**TASK**. A single figure is wanted: the count of lines below containing the string "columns".

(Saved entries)

────────────────

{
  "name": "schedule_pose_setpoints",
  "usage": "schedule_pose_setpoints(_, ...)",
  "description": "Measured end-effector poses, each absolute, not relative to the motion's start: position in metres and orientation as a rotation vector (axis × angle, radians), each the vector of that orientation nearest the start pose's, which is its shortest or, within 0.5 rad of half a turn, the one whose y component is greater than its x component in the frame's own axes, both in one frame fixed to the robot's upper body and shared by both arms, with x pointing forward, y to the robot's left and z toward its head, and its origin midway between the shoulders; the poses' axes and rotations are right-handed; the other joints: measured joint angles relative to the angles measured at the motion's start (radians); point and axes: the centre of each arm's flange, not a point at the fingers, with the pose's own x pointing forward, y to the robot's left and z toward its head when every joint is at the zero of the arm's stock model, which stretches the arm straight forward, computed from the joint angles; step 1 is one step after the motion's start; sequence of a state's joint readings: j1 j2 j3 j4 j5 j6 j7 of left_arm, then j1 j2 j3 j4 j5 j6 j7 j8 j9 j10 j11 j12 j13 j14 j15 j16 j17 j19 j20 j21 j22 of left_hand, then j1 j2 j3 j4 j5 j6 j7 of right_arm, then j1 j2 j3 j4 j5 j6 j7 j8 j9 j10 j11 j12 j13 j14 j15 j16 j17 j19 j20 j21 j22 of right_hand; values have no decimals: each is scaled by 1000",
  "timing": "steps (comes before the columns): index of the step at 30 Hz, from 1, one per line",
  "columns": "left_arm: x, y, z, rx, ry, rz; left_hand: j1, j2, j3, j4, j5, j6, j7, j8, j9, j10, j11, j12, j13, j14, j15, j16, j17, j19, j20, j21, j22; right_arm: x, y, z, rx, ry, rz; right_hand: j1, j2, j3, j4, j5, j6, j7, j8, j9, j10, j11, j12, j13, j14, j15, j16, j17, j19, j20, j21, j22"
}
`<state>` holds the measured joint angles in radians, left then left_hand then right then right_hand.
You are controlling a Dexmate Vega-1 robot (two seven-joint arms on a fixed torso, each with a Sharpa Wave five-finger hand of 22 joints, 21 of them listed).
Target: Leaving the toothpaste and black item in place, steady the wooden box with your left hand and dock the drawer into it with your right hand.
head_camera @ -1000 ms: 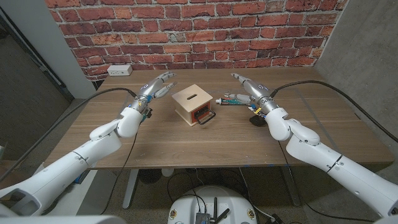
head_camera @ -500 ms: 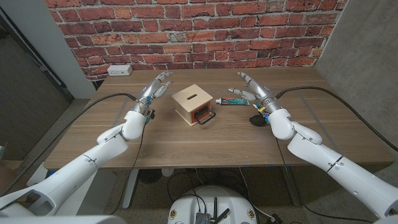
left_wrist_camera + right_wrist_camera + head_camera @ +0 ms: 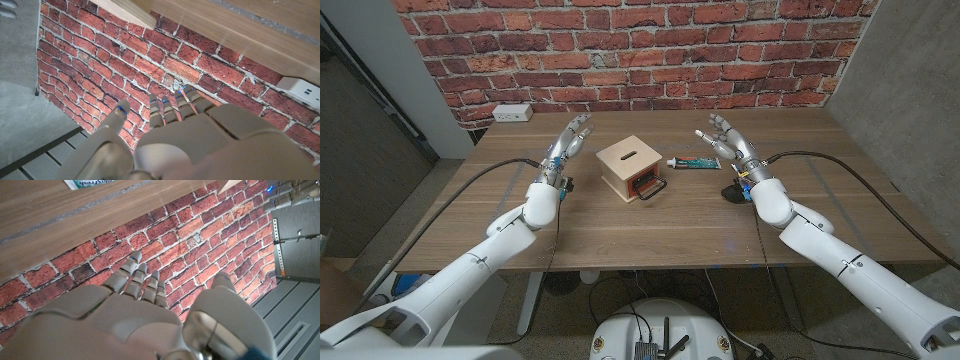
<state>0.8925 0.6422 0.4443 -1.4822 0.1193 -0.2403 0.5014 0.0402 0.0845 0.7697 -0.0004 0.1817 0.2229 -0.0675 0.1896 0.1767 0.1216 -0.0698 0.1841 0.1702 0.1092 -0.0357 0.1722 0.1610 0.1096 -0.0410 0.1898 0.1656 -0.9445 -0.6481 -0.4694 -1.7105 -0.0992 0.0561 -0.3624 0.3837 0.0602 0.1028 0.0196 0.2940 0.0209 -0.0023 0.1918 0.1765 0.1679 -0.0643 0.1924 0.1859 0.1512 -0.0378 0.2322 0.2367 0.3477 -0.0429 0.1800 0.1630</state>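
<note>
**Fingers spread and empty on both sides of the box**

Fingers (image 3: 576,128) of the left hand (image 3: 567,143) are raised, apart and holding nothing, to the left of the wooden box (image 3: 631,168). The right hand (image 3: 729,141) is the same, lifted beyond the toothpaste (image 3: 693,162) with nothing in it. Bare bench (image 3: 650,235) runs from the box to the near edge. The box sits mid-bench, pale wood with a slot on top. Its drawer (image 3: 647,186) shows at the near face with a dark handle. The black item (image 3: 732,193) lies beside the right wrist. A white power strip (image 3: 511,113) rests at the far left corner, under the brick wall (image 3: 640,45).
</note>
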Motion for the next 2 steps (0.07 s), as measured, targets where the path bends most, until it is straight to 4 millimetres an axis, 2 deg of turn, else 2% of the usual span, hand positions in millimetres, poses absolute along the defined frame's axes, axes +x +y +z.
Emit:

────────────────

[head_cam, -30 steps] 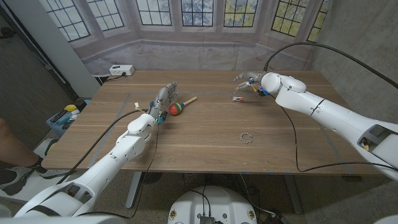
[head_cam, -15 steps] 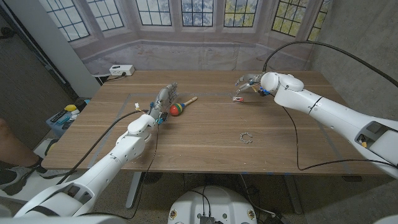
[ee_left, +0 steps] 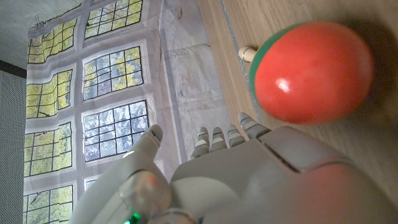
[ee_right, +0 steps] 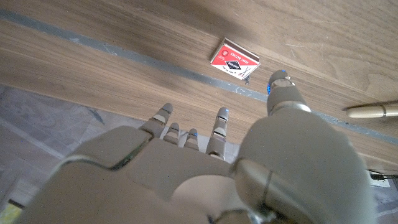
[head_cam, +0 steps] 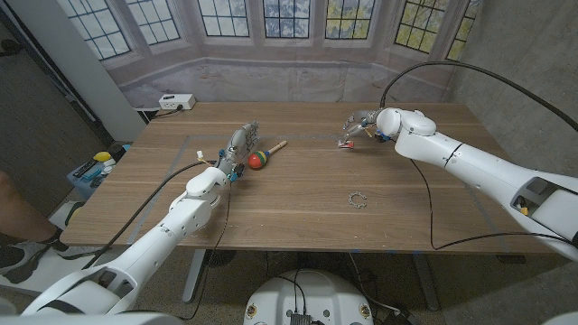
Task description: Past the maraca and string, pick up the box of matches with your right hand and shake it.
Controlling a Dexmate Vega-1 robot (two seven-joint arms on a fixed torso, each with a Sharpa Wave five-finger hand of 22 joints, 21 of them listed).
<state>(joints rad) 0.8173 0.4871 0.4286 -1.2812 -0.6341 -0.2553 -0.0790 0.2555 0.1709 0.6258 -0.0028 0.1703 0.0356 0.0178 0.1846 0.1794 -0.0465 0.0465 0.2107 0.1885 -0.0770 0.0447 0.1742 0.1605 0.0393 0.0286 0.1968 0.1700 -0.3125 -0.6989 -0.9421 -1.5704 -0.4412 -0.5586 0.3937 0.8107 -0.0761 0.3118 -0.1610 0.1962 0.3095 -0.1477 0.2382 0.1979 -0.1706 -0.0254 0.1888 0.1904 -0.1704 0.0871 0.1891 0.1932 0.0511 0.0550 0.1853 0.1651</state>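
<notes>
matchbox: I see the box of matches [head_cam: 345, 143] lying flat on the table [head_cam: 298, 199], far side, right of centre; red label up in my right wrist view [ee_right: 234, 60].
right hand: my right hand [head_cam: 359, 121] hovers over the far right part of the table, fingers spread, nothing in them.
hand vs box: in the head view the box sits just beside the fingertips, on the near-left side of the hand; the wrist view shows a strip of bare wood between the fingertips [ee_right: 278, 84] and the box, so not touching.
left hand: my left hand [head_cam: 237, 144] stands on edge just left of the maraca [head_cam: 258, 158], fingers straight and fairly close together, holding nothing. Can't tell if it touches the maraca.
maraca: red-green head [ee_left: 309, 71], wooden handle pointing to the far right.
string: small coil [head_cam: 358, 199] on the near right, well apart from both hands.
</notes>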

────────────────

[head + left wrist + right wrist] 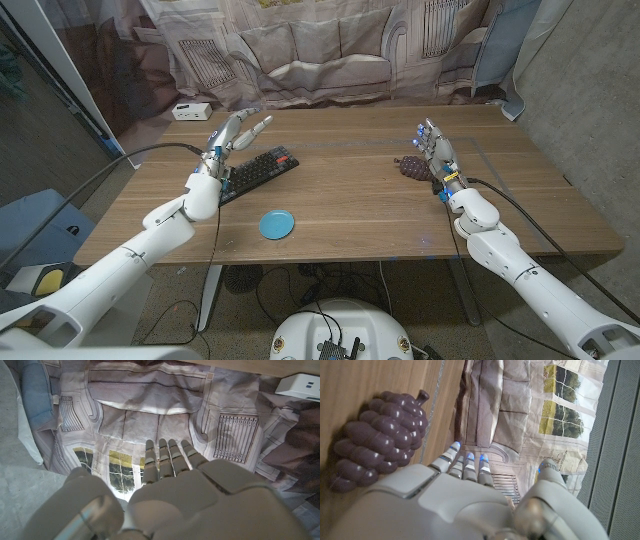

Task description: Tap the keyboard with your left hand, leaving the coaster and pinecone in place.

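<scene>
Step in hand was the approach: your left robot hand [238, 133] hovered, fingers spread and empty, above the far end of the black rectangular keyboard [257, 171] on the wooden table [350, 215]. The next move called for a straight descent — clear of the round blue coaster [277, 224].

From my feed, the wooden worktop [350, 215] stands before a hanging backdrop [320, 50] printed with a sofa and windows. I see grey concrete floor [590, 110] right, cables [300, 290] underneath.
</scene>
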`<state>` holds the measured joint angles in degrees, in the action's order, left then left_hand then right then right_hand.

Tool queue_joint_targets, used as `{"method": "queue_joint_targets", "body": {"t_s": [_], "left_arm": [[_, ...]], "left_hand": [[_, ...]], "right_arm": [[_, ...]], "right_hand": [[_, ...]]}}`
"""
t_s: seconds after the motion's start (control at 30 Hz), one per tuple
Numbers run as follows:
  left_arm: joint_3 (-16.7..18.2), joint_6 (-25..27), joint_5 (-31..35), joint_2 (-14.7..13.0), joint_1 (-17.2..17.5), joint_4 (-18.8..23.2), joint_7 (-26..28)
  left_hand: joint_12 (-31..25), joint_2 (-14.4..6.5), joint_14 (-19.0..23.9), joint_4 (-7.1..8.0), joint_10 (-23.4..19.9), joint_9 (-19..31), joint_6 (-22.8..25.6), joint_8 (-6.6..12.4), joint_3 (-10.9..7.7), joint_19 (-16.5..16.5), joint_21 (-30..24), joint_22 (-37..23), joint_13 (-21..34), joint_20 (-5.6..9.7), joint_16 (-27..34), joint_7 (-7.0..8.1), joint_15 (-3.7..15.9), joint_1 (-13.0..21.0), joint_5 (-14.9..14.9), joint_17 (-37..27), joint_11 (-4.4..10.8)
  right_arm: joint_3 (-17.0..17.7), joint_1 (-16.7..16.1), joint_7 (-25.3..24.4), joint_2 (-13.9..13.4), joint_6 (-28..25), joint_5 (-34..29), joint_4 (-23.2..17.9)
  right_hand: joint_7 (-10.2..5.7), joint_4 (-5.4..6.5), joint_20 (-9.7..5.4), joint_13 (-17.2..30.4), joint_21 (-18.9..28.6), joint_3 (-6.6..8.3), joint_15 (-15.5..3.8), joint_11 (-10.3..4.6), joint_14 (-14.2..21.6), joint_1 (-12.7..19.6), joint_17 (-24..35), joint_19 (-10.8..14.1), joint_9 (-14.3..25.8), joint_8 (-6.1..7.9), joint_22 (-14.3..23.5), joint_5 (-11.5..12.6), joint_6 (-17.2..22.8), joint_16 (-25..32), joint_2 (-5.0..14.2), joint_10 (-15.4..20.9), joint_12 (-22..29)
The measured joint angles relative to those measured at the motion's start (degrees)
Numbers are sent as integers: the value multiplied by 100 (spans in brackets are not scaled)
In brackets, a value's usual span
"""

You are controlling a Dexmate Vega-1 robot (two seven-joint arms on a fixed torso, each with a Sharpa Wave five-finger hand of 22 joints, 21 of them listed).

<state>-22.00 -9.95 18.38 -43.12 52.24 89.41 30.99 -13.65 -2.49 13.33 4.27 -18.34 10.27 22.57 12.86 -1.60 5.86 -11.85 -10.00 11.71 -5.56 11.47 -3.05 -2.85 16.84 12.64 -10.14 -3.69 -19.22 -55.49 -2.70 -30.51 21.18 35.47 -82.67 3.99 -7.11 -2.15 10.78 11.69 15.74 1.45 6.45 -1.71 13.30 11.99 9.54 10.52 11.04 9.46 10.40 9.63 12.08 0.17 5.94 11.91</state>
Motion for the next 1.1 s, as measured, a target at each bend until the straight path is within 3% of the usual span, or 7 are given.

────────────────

**FINISHED TASK**. 2